A year ago, Vicky Gallas embarrassed the Metropolitan Bureau of Investigation, the agency that serves as Central Florida's vice squad, by not going to jail.
In a two-week trial that capped an MBI investigation dating back to 1994, prosecutors claimed that her business, Valentine's Escort Service, was a front for a wide-reaching prostitution ring, and that she was the greedy madam pushing her employees into prostitution.
The jury didn't buy it -- MBI director Bill Lutz said the jury didn't understand "what goes on in a vice subculture" -- and found her not guilty on charges of racketeering. It was a black eye for the MBI, which uses hard-line tactics to bust hookers, dopers and porn pushers, but has been tarred by disastrous, high-profile investigative flops at Rachel's Men's Club in Casselberry and Jerry's General Store.
Gallas wanted retribution for what she perceived as the malicious way the MBI attacked her. In August, she filed a civil-rights complaint against Lutz, Orange County Sheriff (and MBI board member) Kevin Beary and MBI agent Brant Rose.
On Jan. 8, however, her lawsuit was dismissed with prejudice, meaning she cannot refile her complaint.
The basis of her civil suit was that Rose and other MBI agents bent the rules in their war against escort services (the MBI claims to have shut down 250 of them, and Rose said in court testimony that he thought all escort services were prostitution fronts), using threats and coercion to extract confessions and plea deals from potential targets. Gallas alleged that Rose lied 31 times in the arrest warrant affidavit against her, and that Lutz and Beary knew it.

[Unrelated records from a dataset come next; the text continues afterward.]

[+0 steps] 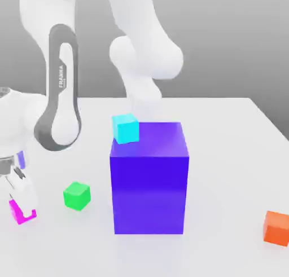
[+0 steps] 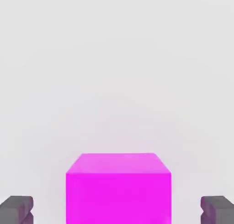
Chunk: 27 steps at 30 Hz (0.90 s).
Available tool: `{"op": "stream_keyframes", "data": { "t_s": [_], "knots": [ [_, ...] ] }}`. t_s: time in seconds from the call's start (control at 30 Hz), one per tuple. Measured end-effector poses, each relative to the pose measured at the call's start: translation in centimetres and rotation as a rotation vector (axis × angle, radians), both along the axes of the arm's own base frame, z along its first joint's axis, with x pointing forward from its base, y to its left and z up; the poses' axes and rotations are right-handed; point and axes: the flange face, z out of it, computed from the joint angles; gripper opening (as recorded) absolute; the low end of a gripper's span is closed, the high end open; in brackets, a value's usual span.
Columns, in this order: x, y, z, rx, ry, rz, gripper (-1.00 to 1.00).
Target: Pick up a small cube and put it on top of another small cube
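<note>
gripper (image 1: 20,205): low at the exterior view's left edge, down around the magenta cube (image 1: 22,214)
fingers: spread; in hand view pads (image 2: 17,209) sit either side of the cube with clear gaps, not pinching yet
magenta cube: on the table (image 1: 226,135), between the fingers, partly hidden by them in exterior view; centred in hand view (image 2: 118,189)
green cube (image 1: 77,195): target, on the table near the magenta one, toward the exterior view's right, apart from it
purple-blue block (image 1: 149,177): big, just beyond the green cube, cyan cube (image 1: 126,128) at its back top corner, can't tell if on it or behind it
orange cube (image 1: 277,227): far at exterior view's right, irrelevant
step: likely closing for the grasp
risk 1: uneven closing, one pad hits first, cube slides or twists, bad grip
risk 2: grip too low or shallow, cube slips on lift
risk 3: green cube close by, a low carry could knock it away
risk 4: tall block next to the target, arm or hand may clip it during placing
risk 5: off-centre release, magenta tips off green
</note>
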Motion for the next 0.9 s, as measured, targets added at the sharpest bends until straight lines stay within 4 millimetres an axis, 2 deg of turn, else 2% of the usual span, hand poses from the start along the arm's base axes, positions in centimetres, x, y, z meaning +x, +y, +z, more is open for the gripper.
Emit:
{"op": "stream_keyframes", "data": {
  "t_s": [0.2, 0.43, 0.9],
  "knots": [
    [0.0, 0.0, 0.0, 0.0, 0.0, 0.0, -1.0],
    [0.0, 0.0, 5.7, 0.0, 0.0, -0.002, -1.0],
    [-1.7, 6.9, 8.7, -0.025, 0.053, -0.713, -1.0]
  ]
}}
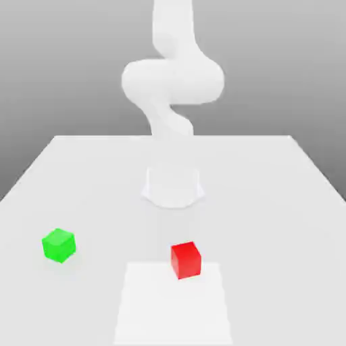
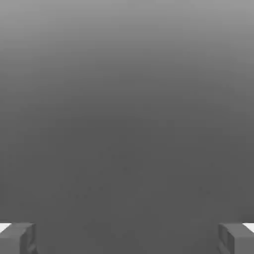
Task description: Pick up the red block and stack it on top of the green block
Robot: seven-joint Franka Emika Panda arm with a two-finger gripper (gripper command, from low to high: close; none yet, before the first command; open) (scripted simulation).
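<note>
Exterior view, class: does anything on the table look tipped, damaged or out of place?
Nothing stands out. The red block and green block both sit flat on the table, well apart, undamaged; the gripper is open.

Table (image 1: 81,176): arm base (image 1: 173,186) at centre, arm (image 1: 172,81) rising above. Red block (image 1: 186,260) in front of base, nearer camera. Green block (image 1: 59,244) toward exterior view's left, well apart from red block. Both resting on table.
</note>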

In her civil complaint, Gallas alleges that Rose threatened to bring a TV news crew to an escort's home, film her arrest and hold her without bond for a month unless she offered up damning testimony against Gallas.

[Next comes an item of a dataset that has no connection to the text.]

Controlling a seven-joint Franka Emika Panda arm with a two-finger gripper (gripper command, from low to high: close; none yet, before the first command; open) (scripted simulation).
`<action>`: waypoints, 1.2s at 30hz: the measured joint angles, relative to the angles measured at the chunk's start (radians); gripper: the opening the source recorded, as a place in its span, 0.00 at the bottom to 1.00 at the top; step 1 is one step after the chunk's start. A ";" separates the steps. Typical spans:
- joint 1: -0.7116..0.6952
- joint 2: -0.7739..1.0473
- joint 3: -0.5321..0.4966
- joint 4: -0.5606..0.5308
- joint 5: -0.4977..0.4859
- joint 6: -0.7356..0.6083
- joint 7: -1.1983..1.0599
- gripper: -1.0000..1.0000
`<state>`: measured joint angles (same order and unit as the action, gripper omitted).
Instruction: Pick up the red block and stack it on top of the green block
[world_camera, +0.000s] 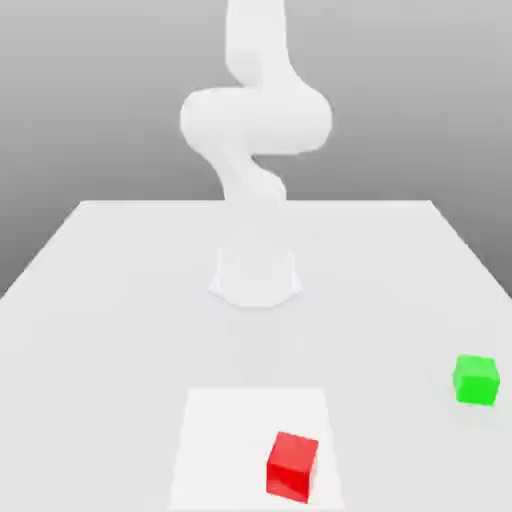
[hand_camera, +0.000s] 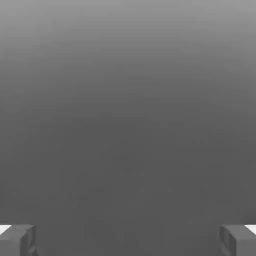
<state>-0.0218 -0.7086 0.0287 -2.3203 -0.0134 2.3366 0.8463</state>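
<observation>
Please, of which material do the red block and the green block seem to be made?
The red block looks like smooth, solid material, perhaps plastic or painted wood: its faces are evenly coloured, with no clear grain. The green block looks similar, with flat, bright green faces and a lighter top. Neither shows a metallic look, but colour alone cannot settle the material.

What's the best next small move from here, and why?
I'd bring the arm down toward the red block, keeping the fingers open. They stand wide apart with nothing between them, the red block rests on the white square, and the green block is uncovered.
</observation>
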 joint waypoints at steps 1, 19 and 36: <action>-0.009 0.039 0.012 -0.009 -0.006 0.016 0.020 0.50; -0.073 0.695 0.125 -0.154 -0.097 0.278 0.349 0.50; -0.017 1.083 0.078 -0.170 -0.127 0.525 0.455 0.00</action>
<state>-0.0385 0.3745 0.1066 -2.4899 -0.1408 2.8614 1.3012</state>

Gallas also claims that Rose called her elderly mother to tell her Gallas was involved in organized crime. And though the MBI successfully coerced her business partner, Rocky Mihalek, into making statements against her, the statements were so unbelievable prosecutors couldn't use them at trial.
Still, Judge Anne C. Conway ruled that there was still probable cause to arrest Gallas, voiding her civil-rights claim.
Gallas still has options. She could appeal, or pursue a false arrest and/or malicious prosecution case in state court. "I'm better off making mincemeat out of them in a book," she says. "`The courts are`, let's face it, their playground. They can get away with anything."
There is one final troubling anecdote from Gallas' story: Her criminal case file is apparently missing from Orange County records. In a letter from criminal division manager Marlene Muscatello to Gallas, dated Dec. 23, the discrepancy is explained thus: "`T`he file was checked out of our office on March 2003 (sic) and has not been in the possession of the Clerk's office since then ... . At this time, our search efforts have not produced the original court file. However, in the meantime, the file was reproduced based on the documents contained in the Statewide Prosecutor's file. Unfortunately, the Statewide Prosecutor's file does not contain all the documents that were in the original court file."
So if you want to review Gallas' file, all you'll see is what prosecutors produce.
"I've had enough of them and their crap," says Gallas. "I'll soon be getting the hell out of Florida."